PROBLEM
Please copy the listing that follows exactly, leaving out any pictures.

------------------------------

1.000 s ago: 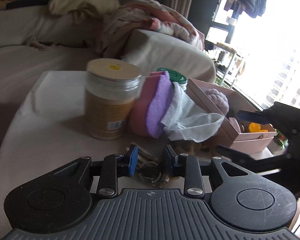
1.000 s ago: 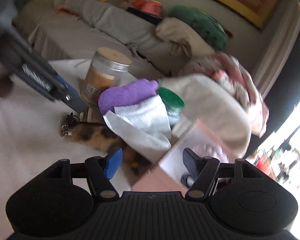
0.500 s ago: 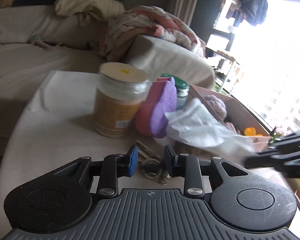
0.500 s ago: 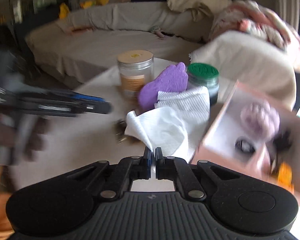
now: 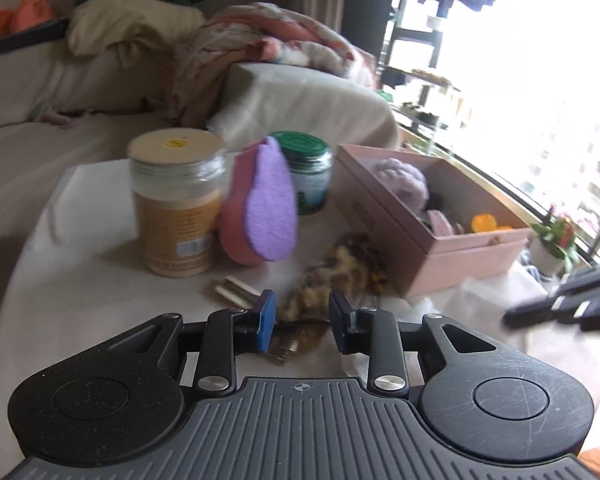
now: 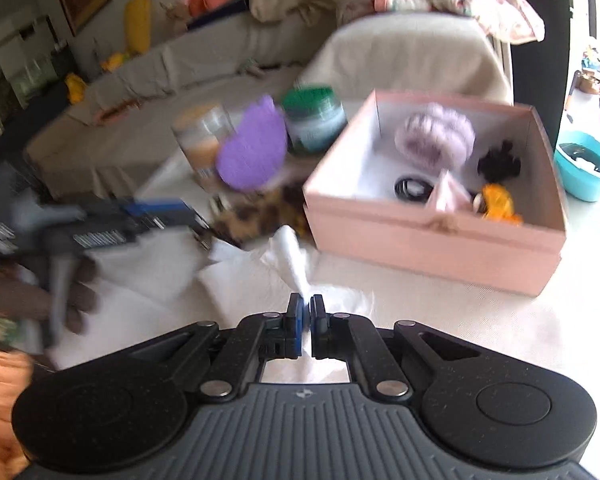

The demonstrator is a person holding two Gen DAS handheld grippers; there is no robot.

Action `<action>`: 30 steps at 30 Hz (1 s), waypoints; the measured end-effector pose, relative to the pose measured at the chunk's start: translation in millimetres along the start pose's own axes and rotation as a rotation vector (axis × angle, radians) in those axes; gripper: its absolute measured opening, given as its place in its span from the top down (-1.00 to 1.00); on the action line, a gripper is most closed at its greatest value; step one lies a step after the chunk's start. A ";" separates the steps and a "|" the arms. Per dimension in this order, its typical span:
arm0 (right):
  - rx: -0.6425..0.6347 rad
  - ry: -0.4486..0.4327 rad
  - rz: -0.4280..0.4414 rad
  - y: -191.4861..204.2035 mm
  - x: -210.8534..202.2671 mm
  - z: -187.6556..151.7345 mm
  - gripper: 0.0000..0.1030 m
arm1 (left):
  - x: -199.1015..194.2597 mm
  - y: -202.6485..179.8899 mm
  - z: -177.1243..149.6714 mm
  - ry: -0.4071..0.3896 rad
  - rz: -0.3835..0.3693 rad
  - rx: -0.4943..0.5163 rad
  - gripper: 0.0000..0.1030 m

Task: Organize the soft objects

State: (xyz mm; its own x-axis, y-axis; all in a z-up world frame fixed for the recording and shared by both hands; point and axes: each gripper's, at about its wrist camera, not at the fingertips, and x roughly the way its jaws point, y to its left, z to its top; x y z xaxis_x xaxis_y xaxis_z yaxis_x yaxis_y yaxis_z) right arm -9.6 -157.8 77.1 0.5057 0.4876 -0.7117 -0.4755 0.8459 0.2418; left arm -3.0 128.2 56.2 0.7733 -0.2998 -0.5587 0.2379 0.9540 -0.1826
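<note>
In the left wrist view, the left gripper (image 5: 302,316) hangs low over the tabletop (image 5: 72,276) with its jaws spread a little, the blue pads apart and pressing on nothing; between and just past them lies a brown-and-yellow mottled fuzzy thing (image 5: 336,276), too blurred to name. Behind it stand a tan-lidded jar (image 5: 176,204), a pink and purple sponge (image 5: 266,208) leaning against that jar, and a green-lidded jar (image 5: 306,176). To the right sits an open pink box (image 5: 432,248) holding a pale purple fluffy ball (image 5: 404,180) and small orange pieces (image 5: 485,223). At the far right edge the right gripper (image 5: 512,322) shows as a dark blur above a white cloth (image 5: 480,296). In the right wrist view, the right gripper (image 6: 305,308) has its jaws pressed together, pinching a raised peak of the white cloth (image 6: 292,256), which otherwise lies spread on the tabletop (image 6: 440,320) just in front of the pink box (image 6: 432,236). At the left a hand (image 6: 60,292) holds the left gripper (image 6: 198,220), blurred, near the mottled thing (image 6: 256,216).
</note>
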 end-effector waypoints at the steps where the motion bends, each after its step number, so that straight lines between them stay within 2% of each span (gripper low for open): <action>1: -0.011 0.009 -0.011 1.2 10.9 -3.9 0.93 | -0.8 6.2 1.2 -0.005 0.024 -0.026 0.37; 4: -0.031 0.024 -0.022 4.1 31.9 -14.5 0.91 | -1.5 34.2 4.2 -0.016 0.101 -0.167 0.37; 6: -0.053 -0.002 -0.029 9.1 36.5 -18.8 0.88 | 1.0 50.4 4.2 -0.012 0.124 -0.257 0.37; 8: -0.082 -0.017 -0.033 11.8 38.8 -19.8 0.73 | 6.8 56.0 3.7 0.004 0.130 -0.286 0.37; 9: -0.091 -0.027 -0.002 12.4 38.1 -22.0 0.50 | 10.9 55.6 3.5 0.013 0.129 -0.289 0.37; 10: -0.090 -0.033 0.012 12.5 37.7 -22.5 0.17 | 14.4 54.2 3.1 0.020 0.123 -0.292 0.37; 11: -0.091 -0.040 0.016 14.2 36.8 -24.0 -0.01 | 18.6 52.3 2.8 0.025 0.115 -0.298 0.37; 12: -0.095 -0.046 0.010 15.7 36.3 -26.8 -0.30 | 21.8 49.3 3.1 0.026 0.108 -0.294 0.37; 13: -0.095 -0.046 0.010 15.7 36.3 -26.8 -0.35 | 24.4 43.3 4.0 0.025 0.101 -0.274 0.37; 17: -0.116 -0.074 -0.014 17.9 29.8 -37.1 -0.35 | 38.3 13.7 9.9 0.036 0.031 -0.112 0.37; 19: -0.112 -0.078 -0.013 17.3 26.7 -38.4 -0.35 | 48.5 4.7 13.2 0.055 -0.003 -0.067 0.37; 22: -0.102 -0.103 -0.024 11.8 15.4 -41.3 -0.35 | 64.0 -0.7 13.0 0.101 -0.021 -0.039 0.37; 24: -0.088 -0.118 -0.048 6.7 10.7 -43.4 -0.35 | 66.2 -6.2 8.4 0.139 -0.061 -0.004 0.33; 26: -0.064 -0.126 -0.074 -1.4 9.0 -44.5 -0.36 | 59.5 -15.3 2.6 0.163 -0.098 0.054 0.31; 28: -0.029 -0.126 -0.091 -9.7 10.6 -44.6 -0.36 | 49.4 -19.4 -1.1 0.197 -0.154 0.065 0.31; 30: 0.009 -0.122 -0.101 -16.5 15.1 -44.1 -0.37 | 33.7 -20.3 1.2 0.154 -0.160 0.046 0.31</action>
State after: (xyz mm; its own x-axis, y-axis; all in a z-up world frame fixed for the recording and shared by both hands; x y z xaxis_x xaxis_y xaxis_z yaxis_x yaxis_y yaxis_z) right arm -26.0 -174.0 33.3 0.6343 0.4221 -0.6477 -0.4117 0.8936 0.1791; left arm 18.9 98.7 42.1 0.6254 -0.4413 -0.6435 0.3790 0.8927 -0.2438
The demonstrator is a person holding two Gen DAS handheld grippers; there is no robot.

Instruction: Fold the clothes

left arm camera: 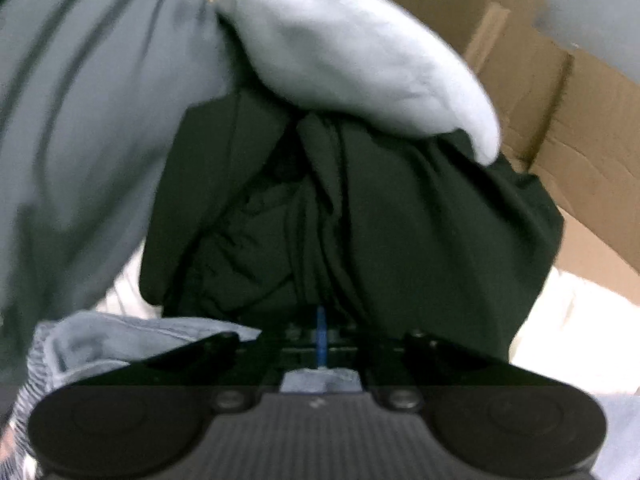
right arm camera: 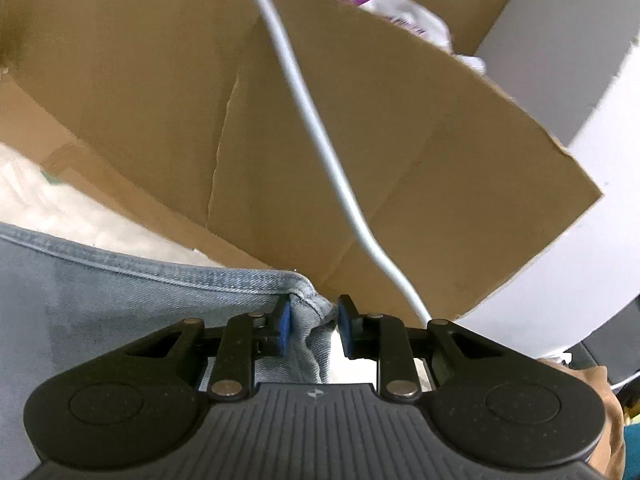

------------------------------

YOUR RESPONSE
1.000 s ago: 
1.000 s ago: 
0.500 s ago: 
0.500 s ago: 
now: 
now: 

The demonstrator is a person holding two Gen DAS handheld grippers; there is no robot.

Action `<action>`: 30 steps at 30 Hz (1 s), waypoints; the measured end-effector pose, relative to the pose measured at the chunk's start: translation in millimetres along the start pose's own axes and rotation as a rotation vector (axis × angle, radians) in those axes; gripper: its absolute measured opening, given as its place in its span from the top down (-1.00 to 1.00); on the action line, a gripper is most closed at its greatest value; step one lies a step after the chunk's start. A ";" separates the steps and a "|" the arms. Per dimension in this order, its typical span:
arm0 (right):
  - rx: -0.6425..0.6347 rad
  - ry: -0.4486..0.4327 rad
  - rz: -0.4280..0.4414 rad
  - y: -191.4861..204.2035 mm
  - x: -210.8534..202.2671 mm
  - z: -187.6556..151.7345 mm
  - gripper: 0.0000..0.1030 m
arm1 (left):
  - x: -199.1015..194.2597 mm
  - y: -202.6485..179.8899 mm
  - z: -177.1243..149.6714 mm
  - ry: -0.4071..0.3896 rad
  - rz: -0.3835..0.3693 rad
  - rx: -0.4943..0.5163 rad
  - gripper: 0.0000..0.1030 m

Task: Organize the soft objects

State: (xyz mm; its own x-axis, y-axis; all in a z-up world frame fixed for the recording and shared by both hands; point and axes: each gripper's, at about its wrist camera, not at the fingertips, and x roughly the way its jaws point, y to its left, z to its top; x y z xaxis_x xaxis_y xaxis_z yaxis_x yaxis_y yaxis_z) right arm -9.6 -157.8 77.1 0.5057 0.4876 -0.7117 -0.4755 0.8459 0.2418; left arm -3.0 128.2 56.2 0.7733 -0.2998 -0.5587 0.2379 0.9540 -0.1826
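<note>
In the left wrist view, the left gripper (image 5: 302,316) hangs low over the tabletop (image 5: 72,276) with its jaws spread a little, the blue pads apart and pressing on nothing; between and just past them lies a brown-and-yellow mottled fuzzy thing (image 5: 336,276), too blurred to name. Behind it stand a tan-lidded jar (image 5: 176,204), a pink and purple sponge (image 5: 266,208) leaning against that jar, and a green-lidded jar (image 5: 306,176). To the right sits an open pink box (image 5: 432,248) holding a pale purple fluffy ball (image 5: 404,180) and small orange pieces (image 5: 485,223). At the far right edge the right gripper (image 5: 512,322) shows as a dark blur above a white cloth (image 5: 480,296). In the right wrist view, the right gripper (image 6: 305,308) has its jaws pressed together, pinching a raised peak of the white cloth (image 6: 292,256), which otherwise lies spread on the tabletop (image 6: 440,320) just in front of the pink box (image 6: 432,236). At the left a hand (image 6: 60,292) holds the left gripper (image 6: 198,220), blurred, near the mottled thing (image 6: 256,216).
</note>
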 end-effector waypoints at the steps where the motion bends, each after its step number, so that straight lines between them stay within 2% of each span (gripper low for open): <action>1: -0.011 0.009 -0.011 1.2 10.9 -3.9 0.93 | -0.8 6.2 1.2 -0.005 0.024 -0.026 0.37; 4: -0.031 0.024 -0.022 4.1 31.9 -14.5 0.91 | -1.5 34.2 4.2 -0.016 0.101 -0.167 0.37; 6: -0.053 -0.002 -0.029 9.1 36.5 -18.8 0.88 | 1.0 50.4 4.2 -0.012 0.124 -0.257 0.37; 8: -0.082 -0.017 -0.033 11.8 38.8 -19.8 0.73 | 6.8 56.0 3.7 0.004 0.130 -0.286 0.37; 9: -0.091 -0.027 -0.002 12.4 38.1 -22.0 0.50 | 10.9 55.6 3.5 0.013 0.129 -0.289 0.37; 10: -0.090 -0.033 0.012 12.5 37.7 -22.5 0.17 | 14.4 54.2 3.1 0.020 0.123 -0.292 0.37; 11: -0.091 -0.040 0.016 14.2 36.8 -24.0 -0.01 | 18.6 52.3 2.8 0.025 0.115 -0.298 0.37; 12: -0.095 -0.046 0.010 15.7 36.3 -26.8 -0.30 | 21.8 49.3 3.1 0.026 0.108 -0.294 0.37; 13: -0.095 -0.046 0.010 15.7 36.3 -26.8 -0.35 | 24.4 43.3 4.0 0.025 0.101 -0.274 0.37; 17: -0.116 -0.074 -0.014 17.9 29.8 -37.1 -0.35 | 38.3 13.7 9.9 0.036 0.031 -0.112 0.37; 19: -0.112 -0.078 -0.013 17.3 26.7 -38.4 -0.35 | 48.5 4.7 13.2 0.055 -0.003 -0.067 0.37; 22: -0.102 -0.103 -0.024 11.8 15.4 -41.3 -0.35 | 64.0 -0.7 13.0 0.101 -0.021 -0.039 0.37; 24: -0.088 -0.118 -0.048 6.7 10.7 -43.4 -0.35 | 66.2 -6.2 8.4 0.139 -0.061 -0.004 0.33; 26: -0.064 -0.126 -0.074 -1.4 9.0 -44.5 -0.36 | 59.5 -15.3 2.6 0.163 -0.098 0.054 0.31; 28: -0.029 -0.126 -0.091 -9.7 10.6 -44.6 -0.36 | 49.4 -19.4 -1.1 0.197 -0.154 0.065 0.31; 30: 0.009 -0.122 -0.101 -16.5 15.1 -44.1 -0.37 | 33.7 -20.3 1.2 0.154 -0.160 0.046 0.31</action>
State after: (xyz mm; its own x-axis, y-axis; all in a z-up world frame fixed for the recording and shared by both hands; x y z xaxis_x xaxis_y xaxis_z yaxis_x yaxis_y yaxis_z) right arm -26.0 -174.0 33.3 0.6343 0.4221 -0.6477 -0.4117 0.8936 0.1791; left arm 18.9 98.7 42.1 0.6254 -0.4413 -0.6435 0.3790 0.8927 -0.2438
The demonstrator is a person holding two Gen DAS handheld grippers; there is no robot.

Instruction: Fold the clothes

left arm camera: 
right arm camera: 

With this, the answer is done.